Norman Bel Geddes Database
Job 466, Suspended Roof Stadium, 1943-1956
Designed between 1948 and 1952, 20 years before Houston’s Astrodome, this completely covered stadium, equipped with a roof that could slide open if weather allowed, was to be the new home of the Brooklyn Dodgers. Designed to be the ideal baseball park, but never built, the stadium could be converted for use as a football field or even flooded for boating events.
For baseball games seating capacity was planned at 55,000 but could be expanded to 90,000 for conventions or boxing matches by means of movable bleachers. The home run range was a constant 380 feet. No columns would obstruct vision. Twenty-one gates around the stadium would allow spectators to enter directly above or below their seats after passing through a standardized ticket control unit, and synthetic grass (the precursor to Astro Turf™) was considered for the playing field.

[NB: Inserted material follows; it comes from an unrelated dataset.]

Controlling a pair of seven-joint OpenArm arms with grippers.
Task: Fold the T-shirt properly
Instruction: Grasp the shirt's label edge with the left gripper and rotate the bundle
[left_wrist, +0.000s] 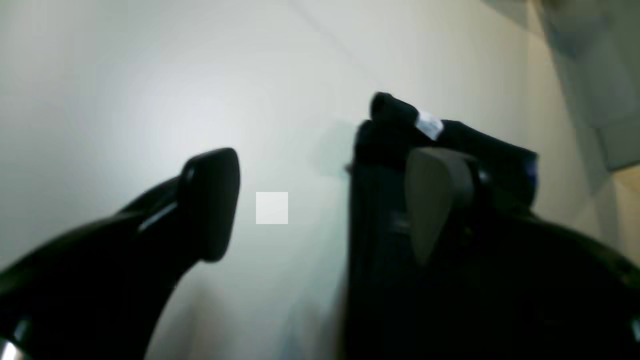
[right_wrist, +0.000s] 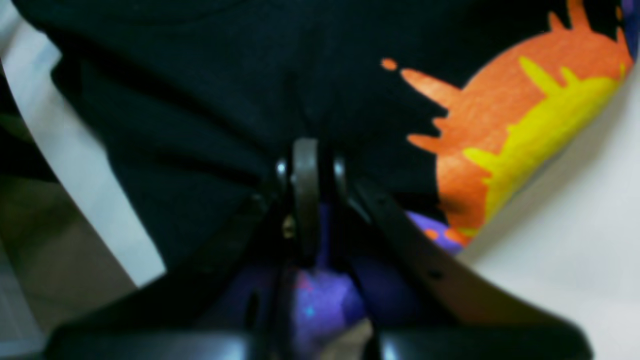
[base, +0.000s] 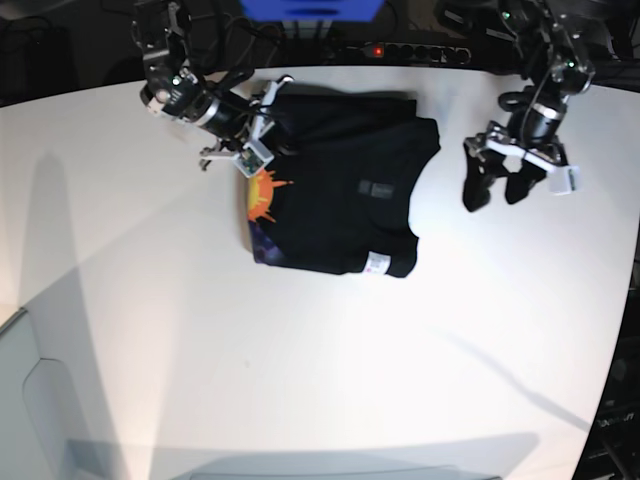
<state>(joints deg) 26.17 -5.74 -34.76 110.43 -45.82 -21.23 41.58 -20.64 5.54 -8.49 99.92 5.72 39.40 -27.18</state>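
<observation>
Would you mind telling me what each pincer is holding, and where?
The right pincer is shut on the T-shirt, at its edge beside the orange print. The left pincer is open, holding nothing.

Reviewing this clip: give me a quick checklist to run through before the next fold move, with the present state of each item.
1. Right gripper has cloth: ok, shut on the T-shirt at its printed edge.
2. Left gripper free: ok, jaws wide open, above the table, apart from the shirt in the base view.
3. Shirt compact: ok, folded into a rough rectangle.
4. Print tucked in: not ok, orange and purple show along one edge.
5. White label hidden: not ok, it shows at the near edge.
6. Layers flat under the right grip: cannot tell, the wrist view is too close and blurred.
</observation>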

Bel Geddes also attacked the problems of traffic congestion that occur before and after major sporting events. His design used less acreage than conventional stadiums while providing parking and easy access by means of bus or subway. To maximize use of the structure, Geddes included plans for a shopping center and a children’s playground to be built into the stadium below street level.
The estimated cost of the stadium was $6 million or approximately $51 million in 2012 dollars.